Rachel Sweet, campaign manager for Missourians for Constitutional Freedom, which gathered signatures for the initiative, called it “a major step forward for our campaign and for Missourians.”

In Arizona, the Arizona Abortion Access Act received 577,971 certified signatures, nearly 200,000 more than the required amount to appear on the November ballot, as announced by the secretary of state’s office on Monday.

“Today, we got word that Arizona’s 15 counties finished their review of a random sample of our signatures and the Secretary of State confirmed that we gathered far more than enough valid signatures, 50 percent above the required minimum. It is the most signatures ever validated by a citizen’s initiative in state history,” announced the Arizona for Abortion Access group, which had sponsored the measure, in a statement.

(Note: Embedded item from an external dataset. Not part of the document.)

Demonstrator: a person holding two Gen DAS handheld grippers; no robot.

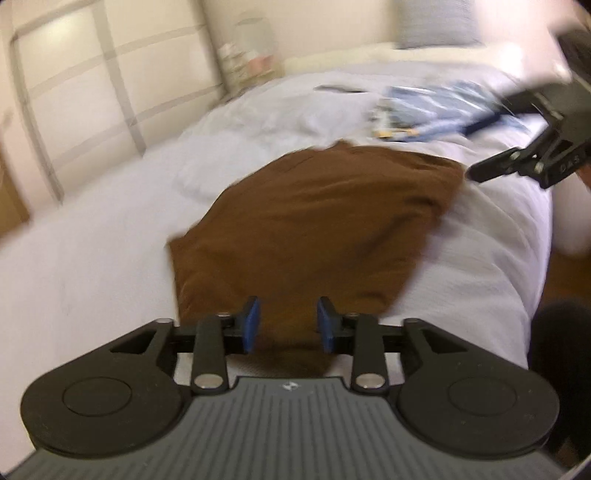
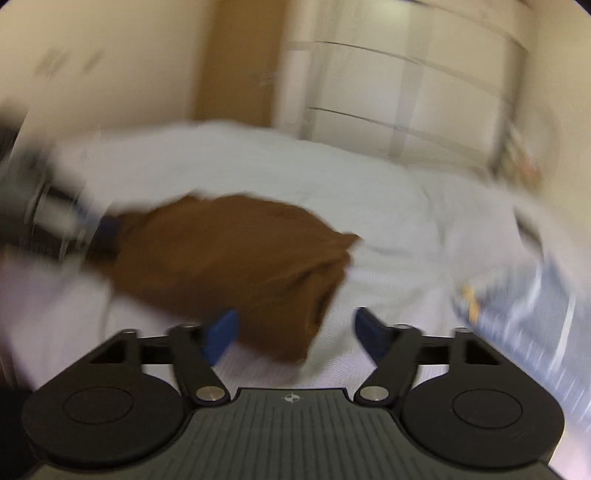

“This is a huge win for Arizona voters who will now get to vote ‘yes’ on restoring and protecting the right to access abortion care, free from political interference, once and for all,” said Arizona for Abortion Access campaign manager Cheryl Bruce.

Similar to Missouri’s initiative, Arizona’s measure would enshrine the right to abortion in the state’s constitution up to fetal viability, typically considered to be between 22 and 24 weeks of pregnancy.

In May, the Arizona Senate voted to repeal the state’s 160-year-old near-total abortion ban, which had been revived by the state’s Supreme Court.

Democratic Gov. Katie Hobbs signed the legislation the next day, stating, “We should recommit to protecting women’s bodily autonomy, their ability to make their own healthcare decisions and the ability to control their lives.”